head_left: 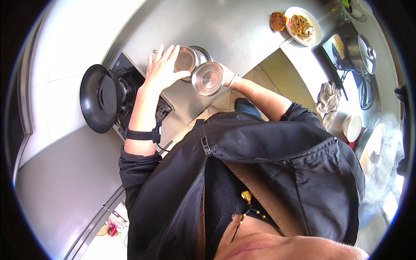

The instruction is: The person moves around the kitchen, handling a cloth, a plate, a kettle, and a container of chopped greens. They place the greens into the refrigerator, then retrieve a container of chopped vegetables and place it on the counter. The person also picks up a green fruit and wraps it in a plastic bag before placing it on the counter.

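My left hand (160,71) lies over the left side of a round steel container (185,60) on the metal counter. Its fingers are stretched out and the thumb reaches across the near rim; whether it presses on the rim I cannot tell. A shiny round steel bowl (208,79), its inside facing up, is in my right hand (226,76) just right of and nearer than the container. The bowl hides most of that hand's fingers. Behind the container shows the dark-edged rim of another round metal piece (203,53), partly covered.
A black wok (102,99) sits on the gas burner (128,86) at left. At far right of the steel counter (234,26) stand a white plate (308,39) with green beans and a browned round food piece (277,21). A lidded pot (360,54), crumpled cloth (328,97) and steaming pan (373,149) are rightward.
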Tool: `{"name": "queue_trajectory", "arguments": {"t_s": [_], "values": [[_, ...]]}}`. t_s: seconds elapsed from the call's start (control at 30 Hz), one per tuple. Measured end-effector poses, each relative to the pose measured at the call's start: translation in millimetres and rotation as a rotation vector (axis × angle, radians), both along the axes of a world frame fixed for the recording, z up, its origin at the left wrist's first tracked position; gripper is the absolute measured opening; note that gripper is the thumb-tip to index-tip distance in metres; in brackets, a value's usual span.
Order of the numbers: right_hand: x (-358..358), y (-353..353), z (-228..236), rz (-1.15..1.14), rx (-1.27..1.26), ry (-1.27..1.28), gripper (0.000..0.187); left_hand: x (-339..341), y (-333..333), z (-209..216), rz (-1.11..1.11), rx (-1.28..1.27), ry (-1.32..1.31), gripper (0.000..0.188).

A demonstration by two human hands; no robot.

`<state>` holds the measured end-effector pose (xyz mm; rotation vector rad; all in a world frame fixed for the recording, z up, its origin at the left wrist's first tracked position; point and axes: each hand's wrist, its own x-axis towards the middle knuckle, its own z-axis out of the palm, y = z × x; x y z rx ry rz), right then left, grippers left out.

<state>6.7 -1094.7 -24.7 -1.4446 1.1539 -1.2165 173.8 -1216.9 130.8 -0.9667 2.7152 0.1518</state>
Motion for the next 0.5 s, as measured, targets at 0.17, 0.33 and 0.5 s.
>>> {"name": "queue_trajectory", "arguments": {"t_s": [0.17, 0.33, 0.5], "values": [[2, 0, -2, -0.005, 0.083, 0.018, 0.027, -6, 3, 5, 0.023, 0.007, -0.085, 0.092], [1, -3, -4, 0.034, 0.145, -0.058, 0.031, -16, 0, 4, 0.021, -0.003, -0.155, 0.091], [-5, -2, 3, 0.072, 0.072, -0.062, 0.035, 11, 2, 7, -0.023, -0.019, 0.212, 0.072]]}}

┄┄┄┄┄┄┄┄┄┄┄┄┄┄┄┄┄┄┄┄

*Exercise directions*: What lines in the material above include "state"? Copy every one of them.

*Answer to the exercise*:
`<state>` holds the measured end-effector pose (xyz mm; rotation vector rad; all in a world frame fixed for the recording, z up, its origin at the left wrist's first tracked position; point and axes: each hand's wrist, its own x-axis towards the middle knuckle, its own z-axis out of the palm, y = z × x; x y z rx ry rz), right then left, grippers left out.
<state>6.7 -1094.7 -24.7 -1.4446 1.1539 -1.2165 173.8 -1216.9 130.8 -0.9667 2.7152 0.1518</state>

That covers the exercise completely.